Síntoma secundario de una transmutación a la que, sin querer, alude —y aplaude— la ministra de Igualdad cuando dice: «Ser patriota, ser demócrata, es pagar impuestos». Cuando el Estado se adueña de la patria, se olvida el mos maiorum, y la pietas desaparece sustituida por la servidumbre ante la Agencia Tributaria. Ya no hay obligaciones morales y ante Dios, sino meras imposiciones legales. Y entonces veo que alguien retuitea —perdón, «repostea»— una serie de anotaciones sobre J. D. Unwin (1895–1936), un antropólogo que trabajó en las universidades de Oxford y Cambridge y que publicó su quizá principal aportación investigadora en el libro Sex and culture (1934). Según Unwin —y conforme a lo que había estudiado en 80 tribus primitivas y seis civilizaciones cuyas existencias eran rastreables a lo largo de los últimos milenios—, las costumbre sexuales determinan el devenir de una sociedad.

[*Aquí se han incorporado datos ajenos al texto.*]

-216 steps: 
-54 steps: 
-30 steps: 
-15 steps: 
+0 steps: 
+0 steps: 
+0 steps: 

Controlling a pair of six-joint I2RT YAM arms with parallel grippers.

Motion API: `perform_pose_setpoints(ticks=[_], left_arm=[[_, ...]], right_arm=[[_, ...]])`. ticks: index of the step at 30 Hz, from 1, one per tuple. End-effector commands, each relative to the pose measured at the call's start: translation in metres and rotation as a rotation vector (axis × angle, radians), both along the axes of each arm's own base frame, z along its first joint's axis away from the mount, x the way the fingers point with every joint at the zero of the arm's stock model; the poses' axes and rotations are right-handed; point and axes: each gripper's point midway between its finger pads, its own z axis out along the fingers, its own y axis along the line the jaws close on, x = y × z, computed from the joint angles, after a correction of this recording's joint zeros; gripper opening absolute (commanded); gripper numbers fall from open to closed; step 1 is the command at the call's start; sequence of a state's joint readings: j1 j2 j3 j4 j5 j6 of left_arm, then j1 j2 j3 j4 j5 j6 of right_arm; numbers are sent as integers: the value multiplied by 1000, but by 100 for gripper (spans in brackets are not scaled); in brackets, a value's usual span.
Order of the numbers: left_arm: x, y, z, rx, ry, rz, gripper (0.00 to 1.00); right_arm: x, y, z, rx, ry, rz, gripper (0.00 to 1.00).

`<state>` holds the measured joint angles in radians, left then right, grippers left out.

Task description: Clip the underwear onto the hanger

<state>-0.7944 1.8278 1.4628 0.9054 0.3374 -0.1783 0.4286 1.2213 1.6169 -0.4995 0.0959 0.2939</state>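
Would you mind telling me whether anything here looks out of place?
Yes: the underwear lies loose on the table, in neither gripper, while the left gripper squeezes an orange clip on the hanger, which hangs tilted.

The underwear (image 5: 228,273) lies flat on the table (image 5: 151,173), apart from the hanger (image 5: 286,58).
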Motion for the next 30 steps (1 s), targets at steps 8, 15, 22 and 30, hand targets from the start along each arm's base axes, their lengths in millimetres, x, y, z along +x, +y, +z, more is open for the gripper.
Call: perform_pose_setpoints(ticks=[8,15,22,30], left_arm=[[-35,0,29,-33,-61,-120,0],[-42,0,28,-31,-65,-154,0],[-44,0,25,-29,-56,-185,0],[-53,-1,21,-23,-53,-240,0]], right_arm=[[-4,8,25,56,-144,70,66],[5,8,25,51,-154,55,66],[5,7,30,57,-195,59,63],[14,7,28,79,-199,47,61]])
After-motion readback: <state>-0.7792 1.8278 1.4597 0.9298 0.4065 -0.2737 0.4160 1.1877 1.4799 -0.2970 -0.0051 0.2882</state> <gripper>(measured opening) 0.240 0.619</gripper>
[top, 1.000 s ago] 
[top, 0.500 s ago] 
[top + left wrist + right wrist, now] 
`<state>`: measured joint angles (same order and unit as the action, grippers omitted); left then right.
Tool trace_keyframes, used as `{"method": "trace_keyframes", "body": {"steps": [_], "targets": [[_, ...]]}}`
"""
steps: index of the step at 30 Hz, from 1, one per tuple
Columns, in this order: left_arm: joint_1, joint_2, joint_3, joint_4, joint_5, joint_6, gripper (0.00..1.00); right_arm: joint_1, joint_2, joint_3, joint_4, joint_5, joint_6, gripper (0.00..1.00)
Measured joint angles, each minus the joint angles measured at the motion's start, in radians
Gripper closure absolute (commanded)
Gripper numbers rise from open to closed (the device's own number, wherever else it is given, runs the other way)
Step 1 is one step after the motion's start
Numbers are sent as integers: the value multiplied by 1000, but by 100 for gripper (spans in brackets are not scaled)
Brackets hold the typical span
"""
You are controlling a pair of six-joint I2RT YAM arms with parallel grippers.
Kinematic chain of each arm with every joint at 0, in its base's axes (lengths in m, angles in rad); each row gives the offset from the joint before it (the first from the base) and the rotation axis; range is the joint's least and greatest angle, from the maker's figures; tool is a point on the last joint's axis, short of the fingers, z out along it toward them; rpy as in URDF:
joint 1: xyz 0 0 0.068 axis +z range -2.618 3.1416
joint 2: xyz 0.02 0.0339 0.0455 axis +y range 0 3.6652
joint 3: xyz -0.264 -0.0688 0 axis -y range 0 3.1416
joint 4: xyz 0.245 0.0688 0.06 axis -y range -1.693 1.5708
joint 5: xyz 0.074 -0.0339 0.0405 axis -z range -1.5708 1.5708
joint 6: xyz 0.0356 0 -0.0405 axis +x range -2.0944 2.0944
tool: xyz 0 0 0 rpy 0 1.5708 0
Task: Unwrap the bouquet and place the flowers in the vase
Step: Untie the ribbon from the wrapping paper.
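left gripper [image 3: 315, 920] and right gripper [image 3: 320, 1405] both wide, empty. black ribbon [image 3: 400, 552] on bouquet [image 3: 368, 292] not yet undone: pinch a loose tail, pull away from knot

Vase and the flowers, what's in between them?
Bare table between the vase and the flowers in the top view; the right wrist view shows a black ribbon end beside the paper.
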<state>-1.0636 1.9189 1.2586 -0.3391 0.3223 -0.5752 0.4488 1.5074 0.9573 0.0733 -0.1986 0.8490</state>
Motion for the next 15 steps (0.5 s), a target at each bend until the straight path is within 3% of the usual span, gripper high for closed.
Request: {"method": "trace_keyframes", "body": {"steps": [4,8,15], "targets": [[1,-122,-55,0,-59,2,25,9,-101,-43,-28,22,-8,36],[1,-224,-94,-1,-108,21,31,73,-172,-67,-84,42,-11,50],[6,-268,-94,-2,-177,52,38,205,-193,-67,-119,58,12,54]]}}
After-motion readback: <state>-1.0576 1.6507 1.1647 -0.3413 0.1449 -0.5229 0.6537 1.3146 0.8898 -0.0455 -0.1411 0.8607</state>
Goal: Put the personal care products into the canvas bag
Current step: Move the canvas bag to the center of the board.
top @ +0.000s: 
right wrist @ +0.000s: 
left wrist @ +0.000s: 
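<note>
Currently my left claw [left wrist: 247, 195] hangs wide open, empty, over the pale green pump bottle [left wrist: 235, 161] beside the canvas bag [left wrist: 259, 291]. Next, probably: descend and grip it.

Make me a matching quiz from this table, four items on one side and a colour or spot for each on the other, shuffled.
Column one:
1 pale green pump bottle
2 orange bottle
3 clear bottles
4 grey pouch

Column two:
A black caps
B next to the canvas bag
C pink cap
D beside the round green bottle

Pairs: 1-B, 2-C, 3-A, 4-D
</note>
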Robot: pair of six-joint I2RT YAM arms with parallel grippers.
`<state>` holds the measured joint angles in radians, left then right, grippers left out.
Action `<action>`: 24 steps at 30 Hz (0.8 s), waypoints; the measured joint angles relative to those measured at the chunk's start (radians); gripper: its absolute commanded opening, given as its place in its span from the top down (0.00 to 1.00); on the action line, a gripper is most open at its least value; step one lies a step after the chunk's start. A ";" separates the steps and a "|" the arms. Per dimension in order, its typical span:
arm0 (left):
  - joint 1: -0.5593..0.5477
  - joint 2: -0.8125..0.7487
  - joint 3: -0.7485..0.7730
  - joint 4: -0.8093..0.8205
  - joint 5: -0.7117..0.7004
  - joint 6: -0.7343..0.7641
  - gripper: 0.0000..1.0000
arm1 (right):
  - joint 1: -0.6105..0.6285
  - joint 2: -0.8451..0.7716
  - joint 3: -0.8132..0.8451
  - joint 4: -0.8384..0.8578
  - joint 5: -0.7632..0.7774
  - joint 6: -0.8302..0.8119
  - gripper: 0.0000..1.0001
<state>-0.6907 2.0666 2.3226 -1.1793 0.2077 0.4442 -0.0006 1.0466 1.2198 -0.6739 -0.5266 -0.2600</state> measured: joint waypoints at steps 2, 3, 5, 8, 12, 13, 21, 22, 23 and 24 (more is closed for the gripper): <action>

Tal como se recoge en el libro El dogma woke, de Noelle Mering —que el año pasado traduje y publiqué en Rialp—, «Unwin descubrió que el factor aislado más influyente, a la hora de determinar el florecimiento de una sociedad, era si la castidad prenupcial suponía una norma social estricta o no; cuando esto se combinaba con la monogamia absoluta, la sociedad florecía aún más». Continúa Mering: «Unwin averiguó que, si había un cambio social en las normas relativas a la restricción sexual —ya fuese hacia una mayor libertad sexual o hacia una mayor constricción sexual—, el pleno efecto de este cambio no se concretaría hasta la tercera generación. El cambio arraiga poco a poco durante la primera generación, adquiere mayor normalidad durante la segunda y, en la tercera, se lleva a cabo su pleno efecto en la sociedad». Y concluye Mering: «Con arreglo a los hallazgos de Unwin, y a falta de un giro dramático, nos estamos adentrando en el comienzo del colapso social».